Paperweight - Heavy Glow - Song Review
Review By: Monika Oberscheven-Smith
Heavy Glow feels like the kind of song that arrives quietly and then suddenly has its hands wrapped around your ribcage before you fully realise what is happening.
There is a softness sitting inside this track that immediately separates it from King Cola, but not softness in the sense of weakness. More like emotional exhaustion finally exhaling after holding tension in your shoulders for far too long. The entire song carries this shimmering haze around it, balancing melancholy and comfort so delicately that it almost feels accidental, like Paperweight somehow captured a feeling instead of just writing a track.
And honestly with the band now finished, hearing a song called Heavy Glow somehow feels even more emotionally loaded now. Less Heavy Glow. More Heavy Heart. (Sorry. I had to.)
From the opening moments the instrumentation feels expansive without becoming overwhelming. The guitars drift and swell around everything creating this (paper)weightless atmosphere that almost feels dreamlike at times, while the rhythm section quietly keeps the entire thing grounded underneath all the emotion threatening to float away. Nothing feels forced. Nothing screams for attention. The song just exists confidently in its own emotional space and trusts the listener enough to come meet it there.
What really hit me hardest though was how reflective the track feels without becoming miserable. There is sadness woven through it absolutely, but it never collapses under the (paper)weight of itself. Instead Heavy Glow feels strangely comforting in the way certain memories are. The kind that ache a little when you revisit them but you are still grateful they happened in the first place.
Vocally there is this beautiful restraint throughout the track too. Everything feels incredibly genuine and understated, which honestly makes the emotional moments land even harder. No overperforming. No trying to manufacture vulnerability. Just honest delivery sitting naturally inside the music and allowing the atmosphere around it to do the heavy lifting.

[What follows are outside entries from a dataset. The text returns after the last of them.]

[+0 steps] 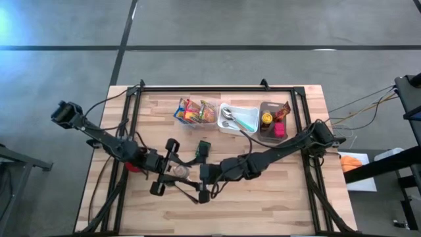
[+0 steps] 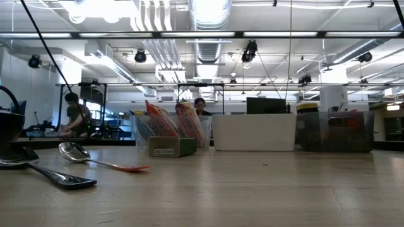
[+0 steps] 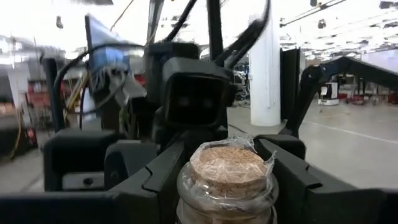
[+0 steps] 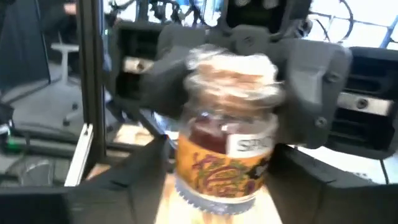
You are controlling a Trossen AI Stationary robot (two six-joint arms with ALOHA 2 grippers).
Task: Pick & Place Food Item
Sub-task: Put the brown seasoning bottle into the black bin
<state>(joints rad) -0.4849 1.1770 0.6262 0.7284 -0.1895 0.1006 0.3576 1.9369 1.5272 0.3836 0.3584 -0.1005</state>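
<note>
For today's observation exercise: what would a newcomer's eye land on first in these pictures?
The two arms meeting mid-table over a cork-topped jar, with the left pincer closed on it and the right pincer facing it. Next, the bins along the far edge, and a spoon lying near the low camera.

A wooden table [image 1: 276, 197] carries three bins along its far edge: one with colourful packets [image 1: 191, 111], a white tray [image 1: 252, 113] holding spoons, and a dark bin [image 1: 271, 107]. A small green box [image 1: 203, 149] sits in front of the packets. A spoon [image 2: 79, 153] lies near the low camera.
</note>
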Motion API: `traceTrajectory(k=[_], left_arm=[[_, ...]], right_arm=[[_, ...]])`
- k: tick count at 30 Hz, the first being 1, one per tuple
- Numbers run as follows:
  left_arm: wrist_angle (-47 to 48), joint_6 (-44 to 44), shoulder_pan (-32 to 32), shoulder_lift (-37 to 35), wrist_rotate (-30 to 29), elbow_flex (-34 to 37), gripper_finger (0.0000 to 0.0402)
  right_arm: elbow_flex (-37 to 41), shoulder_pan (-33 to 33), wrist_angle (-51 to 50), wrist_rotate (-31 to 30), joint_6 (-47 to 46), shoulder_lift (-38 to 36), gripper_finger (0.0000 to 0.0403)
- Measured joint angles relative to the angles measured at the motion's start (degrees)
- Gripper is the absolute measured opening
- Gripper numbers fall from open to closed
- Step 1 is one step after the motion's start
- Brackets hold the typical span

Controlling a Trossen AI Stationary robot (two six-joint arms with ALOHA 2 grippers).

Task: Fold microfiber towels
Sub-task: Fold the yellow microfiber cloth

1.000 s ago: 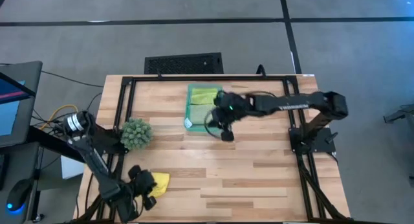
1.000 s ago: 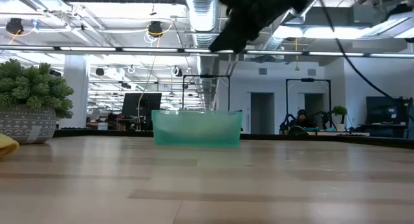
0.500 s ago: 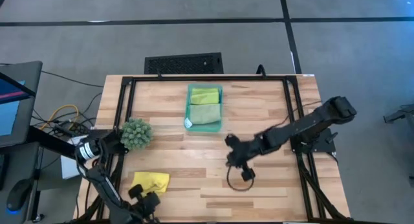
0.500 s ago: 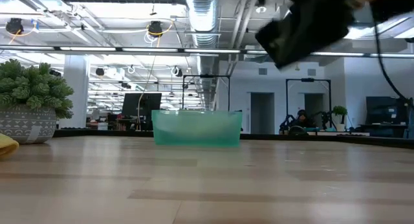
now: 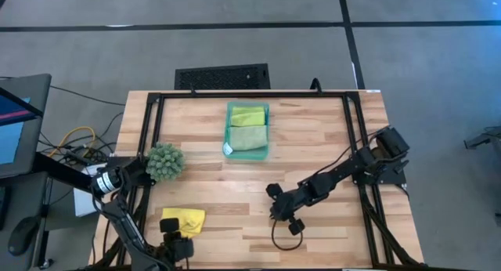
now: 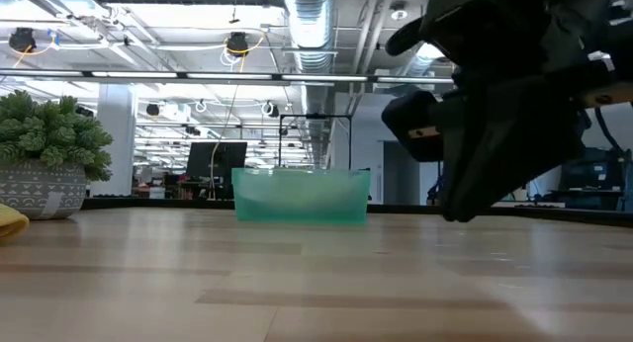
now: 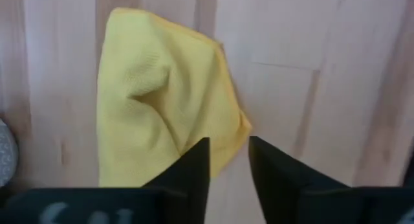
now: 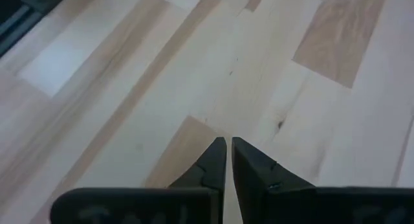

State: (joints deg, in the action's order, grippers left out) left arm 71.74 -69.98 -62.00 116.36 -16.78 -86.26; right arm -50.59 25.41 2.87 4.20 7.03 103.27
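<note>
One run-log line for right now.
left gripper: open, empty, by yellow towel | right gripper: nearly shut, empty, over bare table

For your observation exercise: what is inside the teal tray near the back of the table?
Inside the teal tray lie two folded towels: a lime green towel and a sage green towel. Anything beneath them is covered.

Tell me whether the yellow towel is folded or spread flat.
Neither neatly: the yellow towel lies rumpled on the table, with a raised crease across it. The left hand is open, off the cloth.

Your left gripper hangs low with fingers slightly parted and empty; your right gripper reaches out, fingers nearly together.
</note>
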Motion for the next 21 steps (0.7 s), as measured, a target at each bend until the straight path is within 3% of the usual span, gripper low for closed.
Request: traceTrajectory(k=[4, 8, 11, 21], left_arm=[[-5.72, -1.32, -0.51, 0.03, -1.55, 3.53, 0.0137], [-8.94, 0.99, -0.63, 0.04, 0.20, 7.24, 0.0146], [-7.97, 0.86, -0.11, 0.04, 1.66, 8.80, 0.0129], [-8.77, 3.75, 2.10, 0.00, -1.52, 9.44, 0.0035]], right_arm=[[-0.35, -0.04, 0.30, 0.09, -0.33, -0.21, 0.0047], [-0.33, -0.04, 0.56, 0.19, -2.24, -1.05, 0.0047], [-0.39, -0.04, 0.92, 0.19, -2.75, -1.11, 0.0047], [-0.37, -0.04, 0.88, 0.22, -4.09, -1.10, 0.0047]])
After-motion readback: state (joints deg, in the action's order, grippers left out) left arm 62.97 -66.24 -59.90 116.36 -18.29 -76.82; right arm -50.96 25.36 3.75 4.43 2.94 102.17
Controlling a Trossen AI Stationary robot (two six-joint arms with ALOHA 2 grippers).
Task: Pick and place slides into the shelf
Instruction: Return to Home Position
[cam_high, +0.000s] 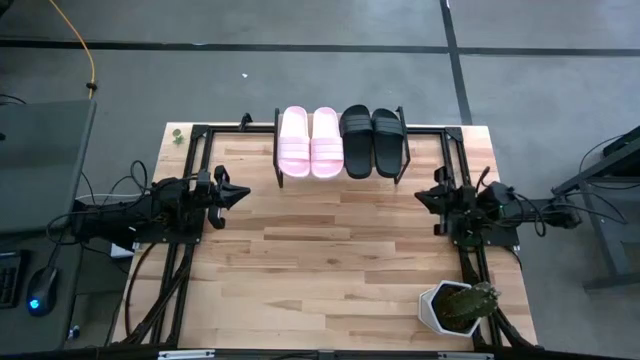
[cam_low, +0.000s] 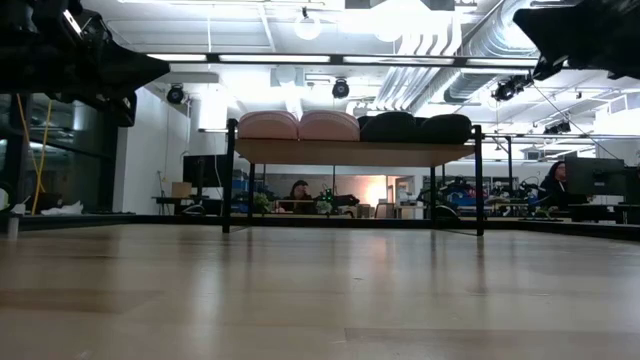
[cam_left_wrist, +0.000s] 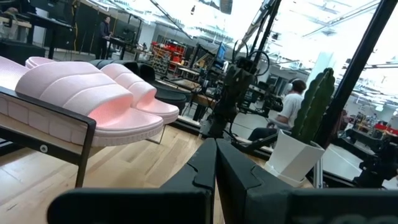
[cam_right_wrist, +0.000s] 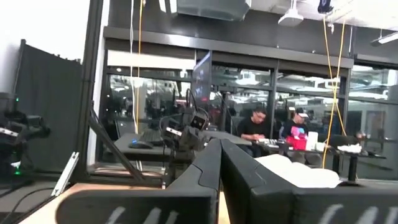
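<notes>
Two pale pink slides (cam_high: 309, 141) and two black slides (cam_high: 373, 140) lie side by side, soles down, on top of the shelf (cam_high: 340, 177) at the table's far edge; the low view shows them in a row on its wooden top (cam_low: 350, 151). My left gripper (cam_high: 244, 194) is shut and empty at the table's left side, pulled back to its base. My right gripper (cam_high: 419, 195) is shut and empty at the right side. The left wrist view shows the pink slides (cam_left_wrist: 93, 99) close by.
A white pot with a cactus (cam_high: 458, 306) stands at the table's near right corner. Black frame rails (cam_high: 190, 180) run along both sides. The wooden tabletop (cam_high: 330, 260) between the arms is bare. People sit at desks in the room beyond.
</notes>
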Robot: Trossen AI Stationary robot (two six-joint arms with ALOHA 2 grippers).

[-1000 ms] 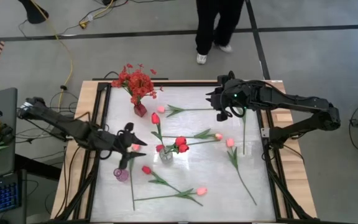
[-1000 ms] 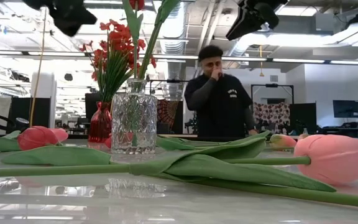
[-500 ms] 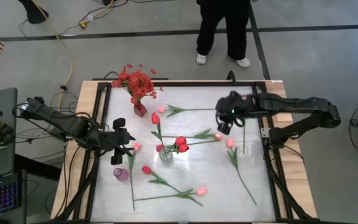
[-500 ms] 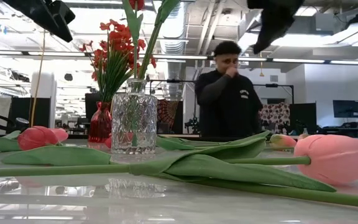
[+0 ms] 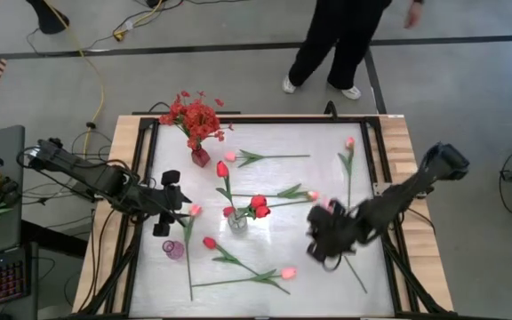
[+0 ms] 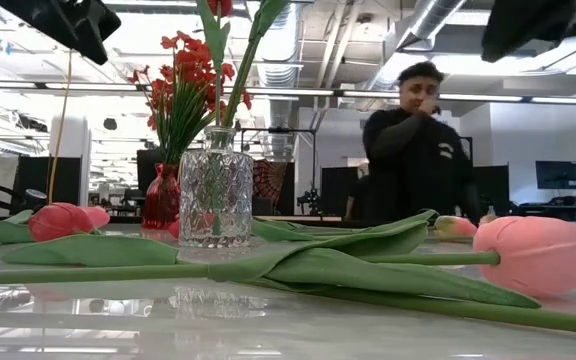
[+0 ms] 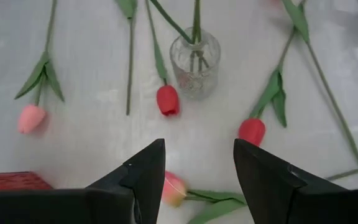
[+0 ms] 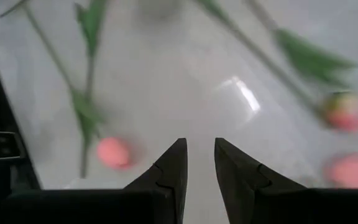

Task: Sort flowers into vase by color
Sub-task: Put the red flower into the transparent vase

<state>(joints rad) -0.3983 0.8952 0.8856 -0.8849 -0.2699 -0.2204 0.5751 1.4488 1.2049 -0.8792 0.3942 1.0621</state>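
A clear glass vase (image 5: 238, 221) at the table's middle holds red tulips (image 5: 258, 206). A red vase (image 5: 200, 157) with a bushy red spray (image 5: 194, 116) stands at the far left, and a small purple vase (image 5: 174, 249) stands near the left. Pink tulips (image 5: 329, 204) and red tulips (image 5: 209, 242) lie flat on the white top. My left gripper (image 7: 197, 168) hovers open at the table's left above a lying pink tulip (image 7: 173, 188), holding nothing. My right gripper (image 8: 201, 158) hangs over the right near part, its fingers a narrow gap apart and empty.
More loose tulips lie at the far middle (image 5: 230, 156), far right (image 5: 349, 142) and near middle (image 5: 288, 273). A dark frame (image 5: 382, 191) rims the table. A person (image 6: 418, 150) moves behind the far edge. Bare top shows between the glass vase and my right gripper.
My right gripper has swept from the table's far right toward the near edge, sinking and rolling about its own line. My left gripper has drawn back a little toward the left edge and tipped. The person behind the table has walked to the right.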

The production also deserves credit because this track sounds gorgeous. There is so much space within the mix that every little layer has room to breathe properly. Tiny details continue revealing themselves the more you sit with the song, whether it is subtle guitar textures buried underneath everything or the way certain moments bloom wider emotionally before pulling themselves back in again before becoming too overwhelming.

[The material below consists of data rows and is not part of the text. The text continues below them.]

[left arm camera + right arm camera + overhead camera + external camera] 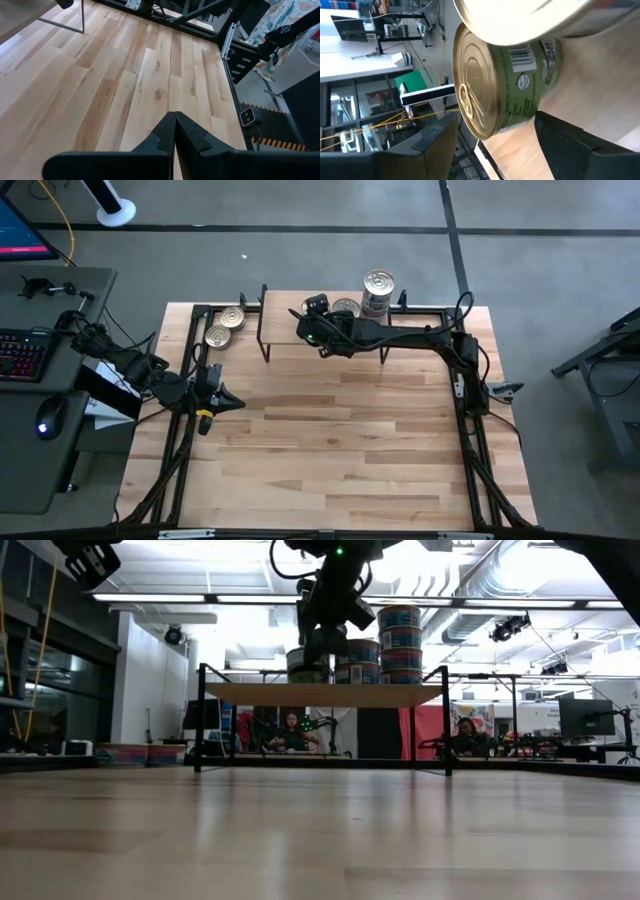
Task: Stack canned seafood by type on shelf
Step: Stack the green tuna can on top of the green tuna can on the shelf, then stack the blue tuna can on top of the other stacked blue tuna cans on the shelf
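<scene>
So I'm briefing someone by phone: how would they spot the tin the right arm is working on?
Find the shelf at the table's far edge. On it, the right pincer straddles a green-labelled tin with a gold pull-tab lid. Its neighbours are taller stacks of blue-labelled tins.

Under the right hand (318,330), its tin (500,85) is hidden from above; a nearer pale can (530,20) blurs out, cut by the frame edge.
</scene>
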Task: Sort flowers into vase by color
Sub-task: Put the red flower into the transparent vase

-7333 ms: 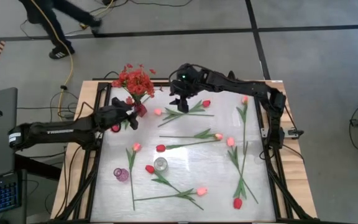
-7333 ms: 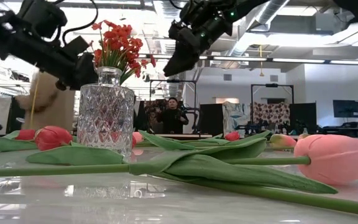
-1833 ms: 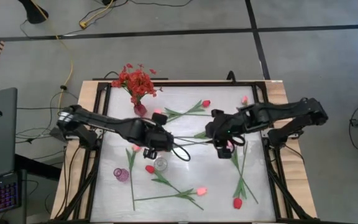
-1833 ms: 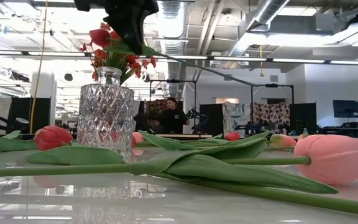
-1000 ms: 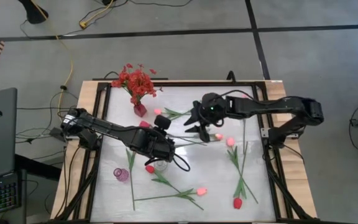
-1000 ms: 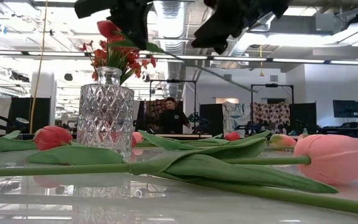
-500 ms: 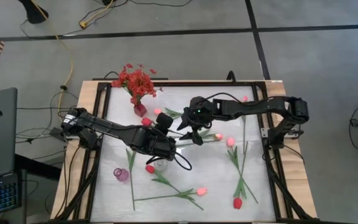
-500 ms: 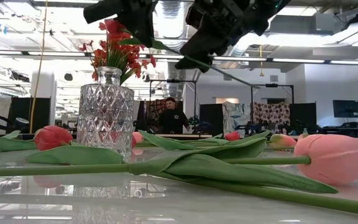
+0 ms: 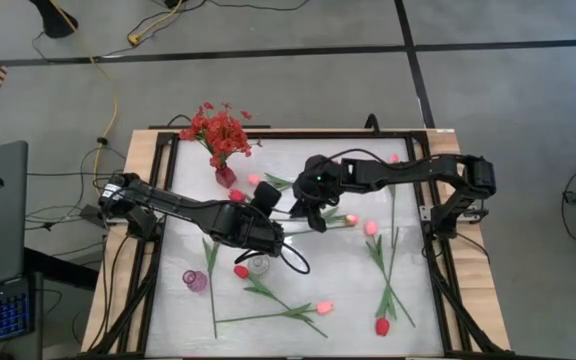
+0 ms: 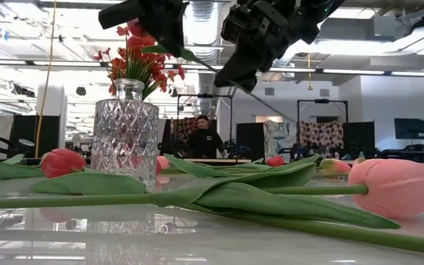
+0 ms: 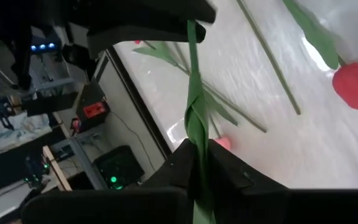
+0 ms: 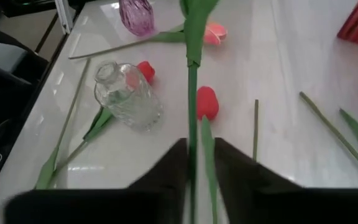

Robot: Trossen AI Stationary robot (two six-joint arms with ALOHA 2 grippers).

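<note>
Low view, near to far: pink tulip (image 10: 396, 188) lies closest on the bench (image 9: 298, 290), cut-glass vase (image 10: 125, 140) behind it. Above, both tools now meet over mid-bench on one red tulip (image 10: 132, 34): left tool (image 11: 194, 171) pinched on its stem, right tool (image 12: 194, 155), wide a second ago, has narrowed around the same stem. Reads as a mid-air handover; the flower is aloft, not yet in any vase, the clear bottle vase (image 12: 128, 96) lying below it.
</note>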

It is the kind of song that feels best listened to late at night when the world has finally shut up for a few hours and your brain is left wandering through old memories it probably should have packed away years ago.

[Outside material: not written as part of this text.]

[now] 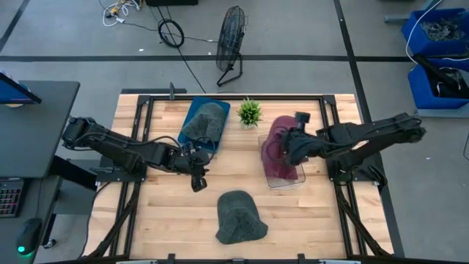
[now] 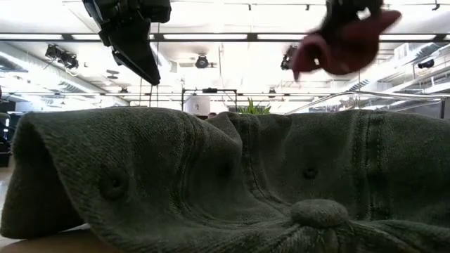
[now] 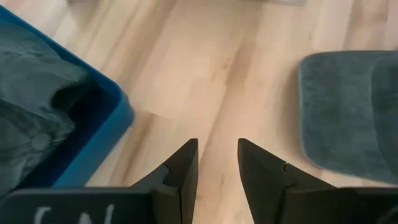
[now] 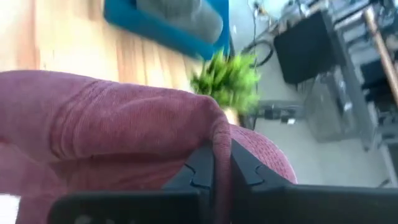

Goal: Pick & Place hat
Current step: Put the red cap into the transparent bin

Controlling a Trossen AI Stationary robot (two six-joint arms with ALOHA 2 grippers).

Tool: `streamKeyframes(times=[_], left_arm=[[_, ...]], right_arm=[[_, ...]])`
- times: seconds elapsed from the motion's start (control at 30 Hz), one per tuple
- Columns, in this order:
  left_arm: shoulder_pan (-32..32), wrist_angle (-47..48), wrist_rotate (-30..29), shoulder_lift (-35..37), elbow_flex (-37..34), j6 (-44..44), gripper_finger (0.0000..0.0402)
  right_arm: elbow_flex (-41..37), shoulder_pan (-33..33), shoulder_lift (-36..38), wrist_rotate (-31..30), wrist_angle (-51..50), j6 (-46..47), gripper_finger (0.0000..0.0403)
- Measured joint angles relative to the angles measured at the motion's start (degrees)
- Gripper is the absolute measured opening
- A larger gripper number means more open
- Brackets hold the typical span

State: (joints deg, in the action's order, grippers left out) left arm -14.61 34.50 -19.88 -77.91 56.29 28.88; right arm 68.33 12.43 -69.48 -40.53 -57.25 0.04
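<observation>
A maroon hat (image 1: 276, 163) hangs from my right gripper (image 1: 284, 149) above a clear container (image 1: 287, 182) on the table's right side; in the low view the maroon hat (image 2: 344, 43) is well off the table. A dark grey-green hat (image 1: 239, 218) lies flat on the wood near the table's near edge and fills the low view (image 2: 232, 176). My left gripper (image 1: 198, 180) is open and hovers above the bare wood between that hat and a blue tray (image 1: 190, 116). Another grey hat (image 1: 204, 122) lies in the tray. In the left wrist view my left gripper (image 3: 217, 158) holds nothing. My right gripper (image 4: 222, 163) is shut on the maroon hat, pinching a raised fold of its fabric (image 4: 219, 127) between the two fingers. The hat is lifted clear and drapes slack around and below the fingers.
A small green plant (image 1: 250, 111) stands at the far edge between the blue tray and the clear container. Bare wood lies around the grey-green hat and in the table's middle. A fan (image 1: 231, 38) and cables sit on the floor beyond the table.
</observation>
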Motion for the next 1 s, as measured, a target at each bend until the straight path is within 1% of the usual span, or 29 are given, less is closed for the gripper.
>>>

And maybe that is what makes Heavy Glow feel so special.
It does not try to offer answers. It does not pretend heartbreak, endings or change suddenly become easy to process. Instead the song just sits with those feelings honestly and allows them space to exist without judgement.
As final releases go, Paperweight could have easily gone out swinging for something huge and dramatic, but instead Heavy Glow feels deeply human. Warm. Bittersweet. Slightly bruised around the edges.
The kind of track that keeps glowing softly long after the speakers fall silent.